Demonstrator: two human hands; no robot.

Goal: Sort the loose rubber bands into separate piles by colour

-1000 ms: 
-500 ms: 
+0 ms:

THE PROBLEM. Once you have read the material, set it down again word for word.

REPLY TO THE EXERCISE.
Demonstrator: two human hands; no robot.

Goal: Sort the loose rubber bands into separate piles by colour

-1000 ms: 
-500 ms: 
+0 ms:

The output for this exercise is now complete.